Six months ago there were only 3 ASIC manufacturers. Now there is almost a dozen.

Six months ago you had to wait months to get your hand on an ASIC. Now there are plenty of options that ship in much shorter time frame.

Six months ago ASICMiner dominated mining with nearly 30% of the global hashrate. Now there are serveral major players.

You are very mistaken when you say that you need a lot of ASICs to be efficient. In fact, the opposite is true!

The average person can presently run a couple of terahashes/second out of his home and only have to worry about his electricity bill.

If you want a larger setup you need to rent space for them, figure out a way to remotely manage them, pay for a separate internet bill, figure out how to cool them, plus pay commercial electricity rates.

Electricity is quickly becoming the limiting factor once again.

A large corporation does not have an advantage here.
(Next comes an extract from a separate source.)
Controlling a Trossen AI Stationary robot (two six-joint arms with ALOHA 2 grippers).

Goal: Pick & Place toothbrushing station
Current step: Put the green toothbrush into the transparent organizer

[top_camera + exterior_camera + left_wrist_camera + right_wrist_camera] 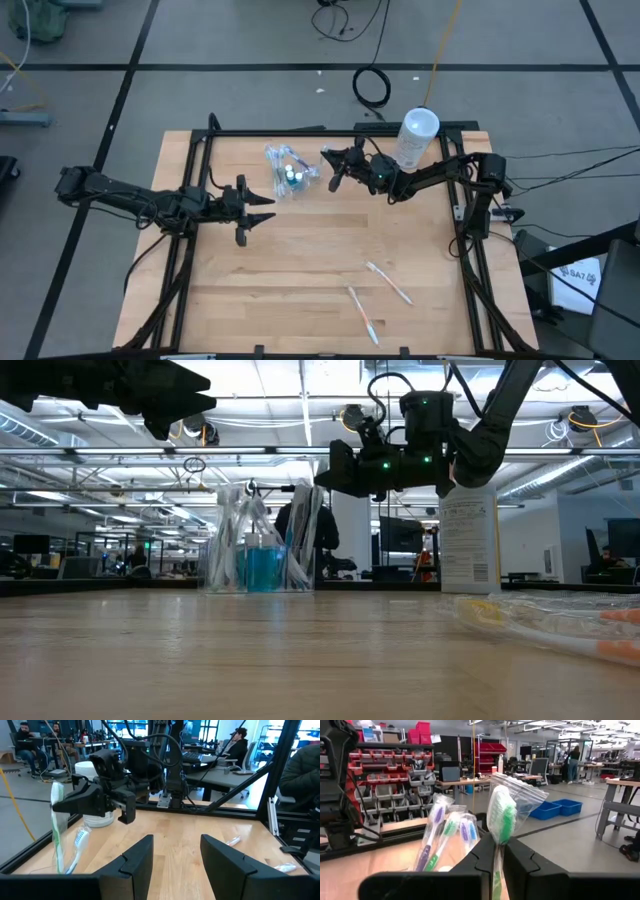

Mining ASICs are a commodity of which there is no bulk discount.

OP sounds like sour grapes that he didn't think to order an ASIC months ago when they were very profitable.

Nothing you say argues against my point.  I'm not talking of six months ago or now, or the next six months.  Once "banks" were little more than a money lender and a ledger, and ledgers are a commodity.  The power, the limiting factor you highlight, is one of the key reasons for this inevitable shift.  Corporations can have an advantage here, they can buy "bulk", or place their ASIC farm where power is cheap or free.  Having a half dozen or a dozen producers of ASIC hardware doesn't make much difference if you need $'00,000 of them just to mine a Bitcoin a month. The ROI on ASIC is already priced out most, if you don't get the next generation within the first couple of weeks the difficulty soon eats the returns. See contracts for hosted hashing, how far removed is that from a bond or other financial instrument?  The centralisation is already happening.